So the question is: Why does a single transparent geometry with one material and one mesh render so badly up close and so well from afar? Is there any way to make this work better? Should I just give up and wait for 2026 when GPUs can finally render this without breaking down in tears?

I know that going up close makes the frag shader run more times than usual, but itā€™s unshaded.frag! Why is the difference so damn large?


#FAQ

  • Alpha discarding? Helps slightly, but not much.

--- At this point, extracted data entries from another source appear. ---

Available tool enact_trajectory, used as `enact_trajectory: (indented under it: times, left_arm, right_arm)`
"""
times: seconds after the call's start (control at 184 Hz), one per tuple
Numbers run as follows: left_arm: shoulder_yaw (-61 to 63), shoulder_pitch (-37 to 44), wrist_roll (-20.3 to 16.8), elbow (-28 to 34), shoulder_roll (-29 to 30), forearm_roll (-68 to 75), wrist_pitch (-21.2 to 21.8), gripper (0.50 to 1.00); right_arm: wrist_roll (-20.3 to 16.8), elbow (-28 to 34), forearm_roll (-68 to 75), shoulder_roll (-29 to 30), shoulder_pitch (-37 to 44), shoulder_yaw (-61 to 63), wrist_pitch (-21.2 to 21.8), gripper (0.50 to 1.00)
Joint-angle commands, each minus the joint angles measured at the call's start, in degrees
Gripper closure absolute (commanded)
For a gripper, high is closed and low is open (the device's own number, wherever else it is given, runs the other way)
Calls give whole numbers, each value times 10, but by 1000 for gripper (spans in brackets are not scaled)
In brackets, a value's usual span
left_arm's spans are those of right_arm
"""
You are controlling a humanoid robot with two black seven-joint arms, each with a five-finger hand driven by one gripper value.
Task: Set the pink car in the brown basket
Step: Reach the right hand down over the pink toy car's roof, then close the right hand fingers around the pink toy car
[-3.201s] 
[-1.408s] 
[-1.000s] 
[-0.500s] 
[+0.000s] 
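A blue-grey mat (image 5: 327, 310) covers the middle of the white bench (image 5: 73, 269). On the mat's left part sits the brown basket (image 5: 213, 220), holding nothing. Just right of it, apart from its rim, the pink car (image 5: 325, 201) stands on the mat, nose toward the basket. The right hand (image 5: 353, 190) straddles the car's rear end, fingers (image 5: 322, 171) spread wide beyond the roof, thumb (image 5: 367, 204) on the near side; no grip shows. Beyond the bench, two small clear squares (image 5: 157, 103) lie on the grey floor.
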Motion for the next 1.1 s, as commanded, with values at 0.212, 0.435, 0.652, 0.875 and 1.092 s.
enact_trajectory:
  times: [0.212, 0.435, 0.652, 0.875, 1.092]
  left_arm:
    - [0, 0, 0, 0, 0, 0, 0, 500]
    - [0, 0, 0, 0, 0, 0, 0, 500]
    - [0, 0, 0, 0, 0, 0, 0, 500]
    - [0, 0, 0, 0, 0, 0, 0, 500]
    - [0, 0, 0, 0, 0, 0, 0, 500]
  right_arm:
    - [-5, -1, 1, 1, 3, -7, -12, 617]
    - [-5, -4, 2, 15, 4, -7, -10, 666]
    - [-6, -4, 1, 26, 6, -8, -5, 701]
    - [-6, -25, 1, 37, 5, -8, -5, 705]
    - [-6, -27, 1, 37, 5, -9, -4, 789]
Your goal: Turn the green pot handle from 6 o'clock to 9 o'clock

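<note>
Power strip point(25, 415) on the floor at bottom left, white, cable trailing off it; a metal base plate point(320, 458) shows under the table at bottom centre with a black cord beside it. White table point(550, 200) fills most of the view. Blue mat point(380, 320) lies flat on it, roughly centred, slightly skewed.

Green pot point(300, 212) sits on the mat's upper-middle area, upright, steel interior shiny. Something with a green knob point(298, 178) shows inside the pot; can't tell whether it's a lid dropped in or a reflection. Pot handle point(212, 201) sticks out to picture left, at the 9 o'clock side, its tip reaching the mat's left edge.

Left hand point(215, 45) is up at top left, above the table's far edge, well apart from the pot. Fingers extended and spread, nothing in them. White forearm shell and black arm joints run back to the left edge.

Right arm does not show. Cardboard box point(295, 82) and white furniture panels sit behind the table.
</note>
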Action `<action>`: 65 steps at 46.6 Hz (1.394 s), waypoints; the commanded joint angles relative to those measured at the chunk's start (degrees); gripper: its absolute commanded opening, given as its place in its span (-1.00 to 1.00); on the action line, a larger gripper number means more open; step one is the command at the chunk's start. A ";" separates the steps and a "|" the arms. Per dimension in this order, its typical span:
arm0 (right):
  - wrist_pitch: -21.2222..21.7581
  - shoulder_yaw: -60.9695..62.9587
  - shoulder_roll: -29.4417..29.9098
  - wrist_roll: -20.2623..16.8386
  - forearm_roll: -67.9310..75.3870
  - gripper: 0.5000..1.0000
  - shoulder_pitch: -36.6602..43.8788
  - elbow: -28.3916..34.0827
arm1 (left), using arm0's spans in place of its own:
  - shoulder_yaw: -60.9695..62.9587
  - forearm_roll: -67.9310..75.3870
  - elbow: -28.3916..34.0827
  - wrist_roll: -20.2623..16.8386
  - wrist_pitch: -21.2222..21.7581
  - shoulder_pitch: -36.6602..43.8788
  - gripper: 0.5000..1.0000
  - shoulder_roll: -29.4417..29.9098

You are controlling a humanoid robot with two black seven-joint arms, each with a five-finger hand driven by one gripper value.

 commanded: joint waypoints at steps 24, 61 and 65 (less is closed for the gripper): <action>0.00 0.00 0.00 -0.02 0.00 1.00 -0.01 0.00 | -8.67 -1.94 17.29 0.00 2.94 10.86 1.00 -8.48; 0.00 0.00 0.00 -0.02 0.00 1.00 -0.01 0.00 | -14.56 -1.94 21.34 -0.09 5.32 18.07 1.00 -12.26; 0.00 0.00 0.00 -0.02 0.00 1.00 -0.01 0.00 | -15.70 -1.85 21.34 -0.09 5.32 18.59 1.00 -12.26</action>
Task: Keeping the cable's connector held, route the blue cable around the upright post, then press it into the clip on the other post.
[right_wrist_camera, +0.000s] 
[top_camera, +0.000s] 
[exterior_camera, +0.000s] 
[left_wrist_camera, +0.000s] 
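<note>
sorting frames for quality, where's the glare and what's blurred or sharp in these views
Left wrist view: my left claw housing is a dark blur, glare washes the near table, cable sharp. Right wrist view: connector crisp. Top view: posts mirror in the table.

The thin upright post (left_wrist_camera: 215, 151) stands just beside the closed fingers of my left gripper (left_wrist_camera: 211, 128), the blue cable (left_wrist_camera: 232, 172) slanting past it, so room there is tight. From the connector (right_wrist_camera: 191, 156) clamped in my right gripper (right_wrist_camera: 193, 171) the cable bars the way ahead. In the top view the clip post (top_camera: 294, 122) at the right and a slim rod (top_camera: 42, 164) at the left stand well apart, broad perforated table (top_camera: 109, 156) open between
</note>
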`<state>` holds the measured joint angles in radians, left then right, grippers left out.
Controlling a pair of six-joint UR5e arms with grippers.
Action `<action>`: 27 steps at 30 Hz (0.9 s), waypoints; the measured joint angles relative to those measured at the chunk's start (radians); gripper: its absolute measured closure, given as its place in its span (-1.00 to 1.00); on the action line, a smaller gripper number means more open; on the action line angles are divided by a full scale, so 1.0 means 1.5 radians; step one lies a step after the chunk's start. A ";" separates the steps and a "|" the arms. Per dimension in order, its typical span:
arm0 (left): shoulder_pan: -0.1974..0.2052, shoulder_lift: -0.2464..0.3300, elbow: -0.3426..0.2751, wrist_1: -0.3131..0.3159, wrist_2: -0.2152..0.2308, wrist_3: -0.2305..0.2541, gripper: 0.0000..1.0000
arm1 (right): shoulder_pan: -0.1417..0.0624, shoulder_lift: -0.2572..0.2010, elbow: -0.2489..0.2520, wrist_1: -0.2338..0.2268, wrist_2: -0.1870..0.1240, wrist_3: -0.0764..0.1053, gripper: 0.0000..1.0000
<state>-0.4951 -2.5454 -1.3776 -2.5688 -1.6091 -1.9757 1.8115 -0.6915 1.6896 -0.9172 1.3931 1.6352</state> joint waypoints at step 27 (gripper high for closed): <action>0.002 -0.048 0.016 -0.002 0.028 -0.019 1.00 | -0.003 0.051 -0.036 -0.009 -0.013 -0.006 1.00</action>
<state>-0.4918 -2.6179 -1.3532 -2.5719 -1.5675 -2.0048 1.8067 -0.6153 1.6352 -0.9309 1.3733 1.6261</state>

  • Custom shader slowdown? The additional calculations Iā€™m making have minuscule impact on performance and switching to an unshaded.j3md yelds about the same fps.

  • Depth testing slowdown? Disabling it has no impact on framerate, just messes up the rendering order.

  • Too large textures? Nearly the same fps from 16x16 to 2048x2048.

  • You are rendering so many quads, you should use GeometryBatchFactory to batch them! I already told you that the nebula is a single batched mesh running one material. Read the question above the FAQ.

  • Are you using any filters that could slow it down? Only the bloomfilter essentially, but moving it to translucent gives little to no performance boost and the mcve still has the problem without any filters.


#MCVE

So since this is just about making me go insane in the brain Iā€™ve made a MCVE for you guys to mess around in, no external assets required.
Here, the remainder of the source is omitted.